▶ [Your objective] Set down each line of the listing below exactly as it is written.

▶ [Dataset content]
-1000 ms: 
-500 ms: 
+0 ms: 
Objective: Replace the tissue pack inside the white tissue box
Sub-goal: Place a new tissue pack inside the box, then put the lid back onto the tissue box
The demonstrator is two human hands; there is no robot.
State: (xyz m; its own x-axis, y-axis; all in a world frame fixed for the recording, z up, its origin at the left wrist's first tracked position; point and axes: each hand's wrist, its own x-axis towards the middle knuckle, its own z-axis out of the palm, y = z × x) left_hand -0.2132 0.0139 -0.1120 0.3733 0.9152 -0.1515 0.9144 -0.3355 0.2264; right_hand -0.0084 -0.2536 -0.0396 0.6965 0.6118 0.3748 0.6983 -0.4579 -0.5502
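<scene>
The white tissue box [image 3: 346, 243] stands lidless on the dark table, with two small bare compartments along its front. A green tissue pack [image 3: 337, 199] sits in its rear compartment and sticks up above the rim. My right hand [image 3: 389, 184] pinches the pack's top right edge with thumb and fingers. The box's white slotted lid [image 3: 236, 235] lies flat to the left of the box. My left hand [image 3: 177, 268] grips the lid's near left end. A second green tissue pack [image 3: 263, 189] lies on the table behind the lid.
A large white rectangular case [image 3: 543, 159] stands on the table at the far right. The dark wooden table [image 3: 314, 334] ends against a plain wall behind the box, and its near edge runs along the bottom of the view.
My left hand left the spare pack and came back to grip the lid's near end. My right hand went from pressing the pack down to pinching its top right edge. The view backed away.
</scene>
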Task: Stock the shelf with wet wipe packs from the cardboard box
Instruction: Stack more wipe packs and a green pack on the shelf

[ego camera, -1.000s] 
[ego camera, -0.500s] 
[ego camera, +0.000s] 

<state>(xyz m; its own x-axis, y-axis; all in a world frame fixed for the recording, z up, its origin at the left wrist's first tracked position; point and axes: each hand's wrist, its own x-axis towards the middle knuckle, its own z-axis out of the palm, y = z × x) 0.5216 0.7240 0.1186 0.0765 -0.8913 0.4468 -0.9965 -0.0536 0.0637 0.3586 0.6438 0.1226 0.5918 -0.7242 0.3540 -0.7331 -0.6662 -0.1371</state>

▶ [Solution to the exercise]
-1000 ms: 
-500 ms: 
+0 ms: 
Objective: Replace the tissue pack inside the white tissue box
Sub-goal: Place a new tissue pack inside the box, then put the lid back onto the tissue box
The demonstrator is two human hands; there is no robot.
State: (xyz m; its own x-axis, y-axis; all in a world frame fixed for the recording, z up, its origin at the left wrist's first tracked position; point and axes: each hand's wrist, its own x-axis towards the middle knuckle, its own z-axis out of the palm, y = z × x) left_hand -0.2132 0.0139 -0.1120 0.3733 0.9152 -0.1515 0.9144 -0.3355 0.2264; right_hand -0.0084 -0.2536 -0.0396 0.6965 0.6118 0.3748 0.6983 -0.4579 -0.5502
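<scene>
The white tissue box [image 3: 346, 243] stands lidless on the dark table, with two small bare compartments along its front. A green tissue pack [image 3: 337, 199] sits in its rear compartment and sticks up above the rim. My right hand [image 3: 389, 184] pinches the pack's top right edge with thumb and fingers. The box's white slotted lid [image 3: 236, 235] lies flat to the left of the box. My left hand [image 3: 177, 268] grips the lid's near left end. A second green tissue pack [image 3: 263, 189] lies on the table behind the lid.
A large white rectangular case [image 3: 543, 159] stands on the table at the far right. The dark wooden table [image 3: 314, 334] ends against a plain wall behind the box, and its near edge runs along the bottom of the view.
My left hand left the spare pack and came back to grip the lid's near end. My right hand went from pressing the pack down to pinching its top right edge. The view backed away.
</scene>
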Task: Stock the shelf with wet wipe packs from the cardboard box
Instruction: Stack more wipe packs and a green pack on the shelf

[ego camera, -1.000s] 
[ego camera, -0.500s] 
[ego camera, +0.000s] 

<state>(xyz m; its own x-axis, y-axis; all in a world frame fixed for the recording, z up, its origin at the left wrist's first tracked position; point and axes: each hand's wrist, its own x-axis towards the middle knuckle, its own z-axis out of the palm, y = z × x) 0.5216 0.7240 0.1186 0.0765 -0.8913 0.4468 -0.9965 -0.0536 0.0637 0.3586 0.6438 0.1226 0.5918 -0.7242 0.3540 -0.7331 -0.6662 -0.1371</state>

No more output will be added to the exercise.